La música como discurso

¡La música es un discurso!
     Ir logrando la técnica de intérprete es lo mismo que no querer hablar con la gente de modo más cordial, inteligente y profundo..., sino de forma más rápida. Cotorreando, chicharreando. Tu interlocutor no hará más que preguntarte: '¿De qué estás hablando? ¡No te entiendo!...'.
     Lo mismo se refiere a la música de Richter. '¡Espera, espera!
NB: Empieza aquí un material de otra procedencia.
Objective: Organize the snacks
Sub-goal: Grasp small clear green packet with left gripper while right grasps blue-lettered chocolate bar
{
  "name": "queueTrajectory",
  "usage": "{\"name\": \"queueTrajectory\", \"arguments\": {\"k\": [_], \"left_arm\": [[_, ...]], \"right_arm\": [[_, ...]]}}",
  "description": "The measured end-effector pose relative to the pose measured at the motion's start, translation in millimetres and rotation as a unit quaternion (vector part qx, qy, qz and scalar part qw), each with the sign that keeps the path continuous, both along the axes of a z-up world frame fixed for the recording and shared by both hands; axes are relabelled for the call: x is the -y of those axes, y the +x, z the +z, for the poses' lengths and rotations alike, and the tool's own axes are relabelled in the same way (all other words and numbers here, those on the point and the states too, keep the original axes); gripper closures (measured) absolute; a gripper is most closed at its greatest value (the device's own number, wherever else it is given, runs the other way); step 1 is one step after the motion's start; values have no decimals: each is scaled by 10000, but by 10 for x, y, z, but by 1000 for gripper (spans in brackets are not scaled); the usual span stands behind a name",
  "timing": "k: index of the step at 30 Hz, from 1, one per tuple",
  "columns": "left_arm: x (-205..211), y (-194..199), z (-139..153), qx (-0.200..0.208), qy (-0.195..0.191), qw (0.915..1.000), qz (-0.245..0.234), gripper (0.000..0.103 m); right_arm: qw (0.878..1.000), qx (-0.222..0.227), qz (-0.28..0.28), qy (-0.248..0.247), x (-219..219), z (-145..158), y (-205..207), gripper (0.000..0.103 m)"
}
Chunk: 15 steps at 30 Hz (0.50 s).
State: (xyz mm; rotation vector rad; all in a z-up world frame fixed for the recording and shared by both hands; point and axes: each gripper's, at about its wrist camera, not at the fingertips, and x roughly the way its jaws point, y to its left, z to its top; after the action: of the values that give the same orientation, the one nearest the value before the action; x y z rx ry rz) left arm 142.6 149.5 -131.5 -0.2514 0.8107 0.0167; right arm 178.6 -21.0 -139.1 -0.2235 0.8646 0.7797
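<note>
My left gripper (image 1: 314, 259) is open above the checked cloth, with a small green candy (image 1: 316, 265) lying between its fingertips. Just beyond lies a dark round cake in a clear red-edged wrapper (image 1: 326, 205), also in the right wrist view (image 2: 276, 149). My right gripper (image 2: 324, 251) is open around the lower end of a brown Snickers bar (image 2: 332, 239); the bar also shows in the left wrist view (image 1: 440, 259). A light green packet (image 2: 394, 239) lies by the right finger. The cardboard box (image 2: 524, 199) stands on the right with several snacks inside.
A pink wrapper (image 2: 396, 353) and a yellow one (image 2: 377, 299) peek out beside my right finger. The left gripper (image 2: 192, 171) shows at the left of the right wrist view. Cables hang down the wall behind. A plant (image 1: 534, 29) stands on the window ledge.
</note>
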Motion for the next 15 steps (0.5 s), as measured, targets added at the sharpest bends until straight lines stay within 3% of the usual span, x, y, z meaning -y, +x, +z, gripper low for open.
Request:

Párate. ¿A dónde te lleva el viento?'.


El ritmo auténtico es cercano al ritmo de la exposición del discurso. 
     Si interpretamos la obra musical en un ritmo al cual el aparato discursivo puede responder, la música adquiere la fuerza del discurso.
     Cuando el ritmo, las pausas, las acentuaciones han sido elegidos correctamente, en el oyente empiezan a resonar los castillos verbales y mentales, se activan procesos vinculados al corazón humano. Puede haber también pasajes rápidos, pero todo debe estar lleno de sentido, como las sílabas en las palabras, las palabras en las frases.

     Cuanto más sigue el músico a la escuela 'lisztiana' actual ('más fuerte-más-rápido-más preciso'), menos se activa el pensamiento. La música como el discurso desaparece. La interpretación queda siempre más castrada, convirtiéndose incluso en destructiva: empieza a borrar a la persona, sus profundidades espirituales, sus capacidades mentales.
     El mundo invita a admirar el arte del intérprete que toca de manera rápida y hábil. Pero una música así no proporciona nada. Aun más, roba la gracia, hace magia y corrupción. Mucha gente por instinto evita semejantes interpretaciones.

La perfección de la música está en la capacidad de ser pantalla
      En realidad, la perfección de la música está en la capacidad de ser pantalla, tener significado, sentido, vibraciones profundas que se armonizan con el discurso humano. La música debe reforzar el habla. Si el intérprete, tras la velocidad de su interpretación, quita esta posibilidad, entonces fija la atención del oyente en su persona.

     La música es un intimísimo monólogo interior. El verdadero intérprete debe encontrar la cuerda y la dimensión que le corresponden; el temperamento musical debe coincidir con la orquestación del discurso interior. Entonces, aparece la resonancia del corazón, y así la interpretación nutre.